→ What needs to be done: Show only those lines of the entries where the string "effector" is found.

Saved entries
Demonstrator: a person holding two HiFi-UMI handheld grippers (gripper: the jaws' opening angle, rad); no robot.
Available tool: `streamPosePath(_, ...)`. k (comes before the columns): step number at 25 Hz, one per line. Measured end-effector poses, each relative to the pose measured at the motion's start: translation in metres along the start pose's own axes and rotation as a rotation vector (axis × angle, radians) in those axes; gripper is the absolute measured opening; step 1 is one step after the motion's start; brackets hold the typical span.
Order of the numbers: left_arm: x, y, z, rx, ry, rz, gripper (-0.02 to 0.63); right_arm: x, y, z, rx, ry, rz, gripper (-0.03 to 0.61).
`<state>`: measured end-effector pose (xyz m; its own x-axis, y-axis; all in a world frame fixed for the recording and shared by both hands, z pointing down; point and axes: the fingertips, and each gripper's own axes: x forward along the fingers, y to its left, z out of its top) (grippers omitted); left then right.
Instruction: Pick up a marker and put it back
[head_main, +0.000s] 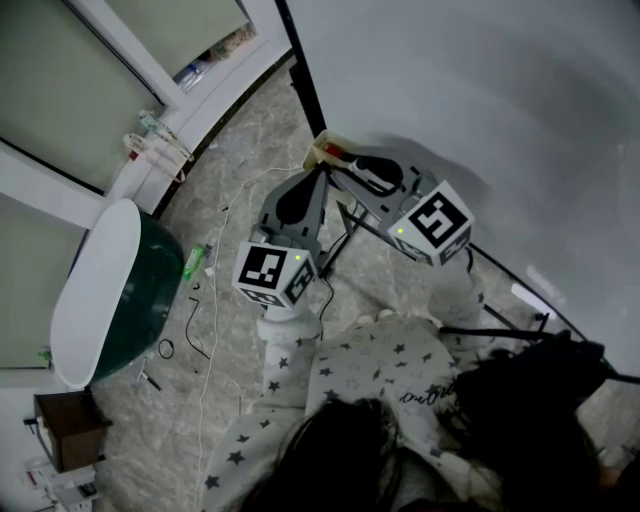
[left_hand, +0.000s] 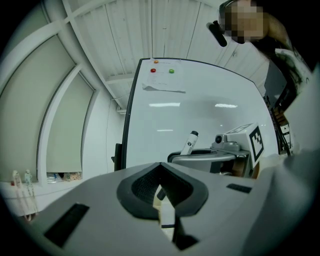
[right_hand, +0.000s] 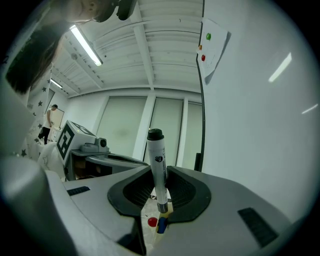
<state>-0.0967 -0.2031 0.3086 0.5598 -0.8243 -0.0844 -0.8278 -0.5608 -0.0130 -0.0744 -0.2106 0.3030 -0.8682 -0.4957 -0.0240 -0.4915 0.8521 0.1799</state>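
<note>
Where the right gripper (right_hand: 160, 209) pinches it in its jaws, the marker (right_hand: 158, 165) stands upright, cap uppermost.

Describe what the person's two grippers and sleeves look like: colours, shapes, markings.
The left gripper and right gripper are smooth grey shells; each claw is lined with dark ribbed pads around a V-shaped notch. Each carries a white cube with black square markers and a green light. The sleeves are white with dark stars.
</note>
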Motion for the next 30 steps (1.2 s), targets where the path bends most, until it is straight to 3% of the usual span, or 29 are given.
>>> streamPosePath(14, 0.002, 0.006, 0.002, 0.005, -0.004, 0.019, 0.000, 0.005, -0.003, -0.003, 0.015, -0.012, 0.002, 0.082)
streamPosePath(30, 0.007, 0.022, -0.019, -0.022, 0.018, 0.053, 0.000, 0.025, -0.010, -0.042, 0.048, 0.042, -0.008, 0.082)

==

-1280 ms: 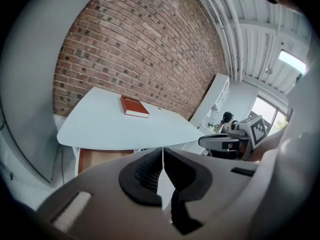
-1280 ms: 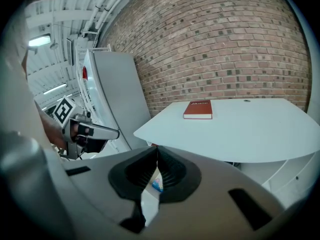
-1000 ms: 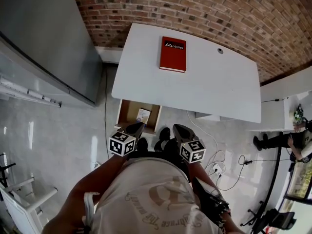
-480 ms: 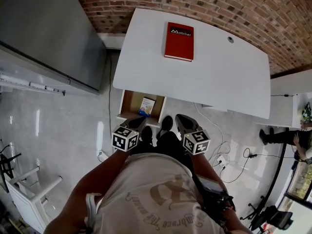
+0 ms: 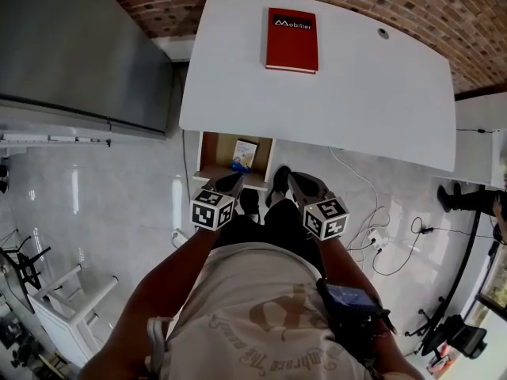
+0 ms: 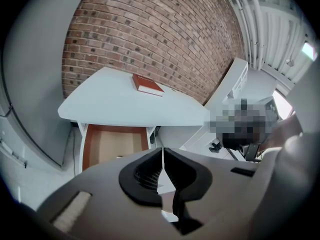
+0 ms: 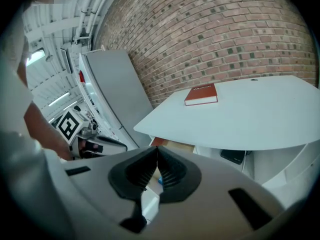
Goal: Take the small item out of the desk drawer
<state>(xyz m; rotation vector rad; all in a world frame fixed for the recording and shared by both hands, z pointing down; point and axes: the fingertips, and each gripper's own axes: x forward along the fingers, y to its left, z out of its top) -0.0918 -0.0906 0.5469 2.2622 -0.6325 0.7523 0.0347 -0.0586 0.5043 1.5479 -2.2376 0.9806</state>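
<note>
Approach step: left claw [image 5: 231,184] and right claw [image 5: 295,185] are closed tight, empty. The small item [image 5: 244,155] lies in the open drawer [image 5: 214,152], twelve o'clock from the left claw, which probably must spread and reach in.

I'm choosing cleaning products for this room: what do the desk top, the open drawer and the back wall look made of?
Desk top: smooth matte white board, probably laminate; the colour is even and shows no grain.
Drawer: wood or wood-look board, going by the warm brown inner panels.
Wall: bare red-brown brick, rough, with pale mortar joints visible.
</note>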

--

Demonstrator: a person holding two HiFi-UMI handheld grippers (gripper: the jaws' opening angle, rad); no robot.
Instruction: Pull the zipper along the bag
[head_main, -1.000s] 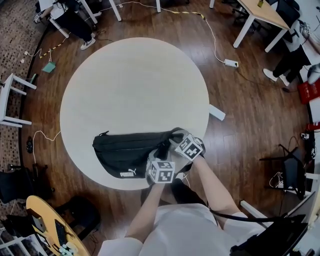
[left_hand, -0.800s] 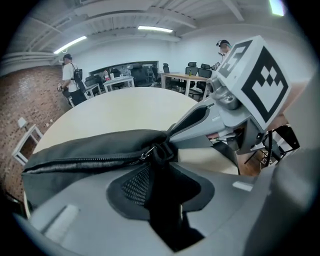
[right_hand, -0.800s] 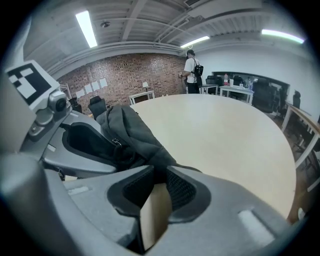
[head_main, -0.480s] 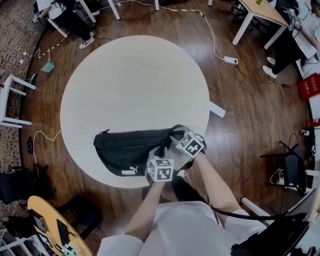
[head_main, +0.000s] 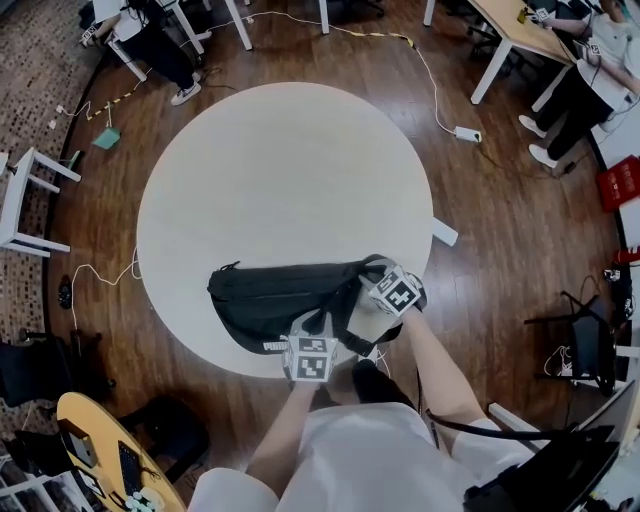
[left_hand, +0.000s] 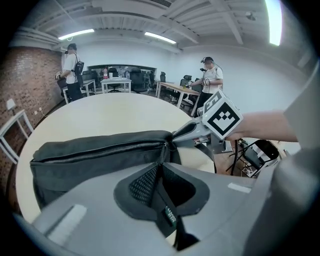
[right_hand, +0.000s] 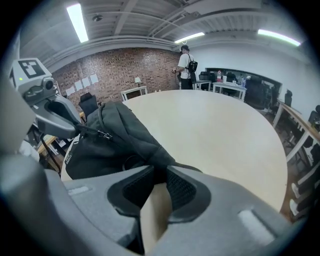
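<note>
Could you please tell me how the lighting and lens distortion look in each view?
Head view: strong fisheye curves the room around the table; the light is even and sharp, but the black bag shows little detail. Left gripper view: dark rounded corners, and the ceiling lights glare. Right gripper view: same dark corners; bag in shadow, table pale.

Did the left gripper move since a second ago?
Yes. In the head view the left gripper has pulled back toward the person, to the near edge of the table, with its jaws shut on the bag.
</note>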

→ Solution to this exercise:
Available tool: `streamPosePath(_, ...)`. k (comes before the columns): step number at 25 Hz, one per line. Measured end-effector poses, each relative to the pose measured at the motion's start: translation in metres along the start pose's own axes and rotation as a rotation vector (axis × angle, radians) in those axes; gripper is the absolute measured opening; step 1 is one step after the motion's start; brackets hold the typical span.
`<state>`: measured end-effector pose (xyz m; its own x-axis, y-axis; all in a world frame fixed for the recording and shared by both hands, z pointing down; point and axes: the fingertips, and each gripper's own axes: x forward along the fingers, y to its left, z out of its top) (grippers omitted); left then right.

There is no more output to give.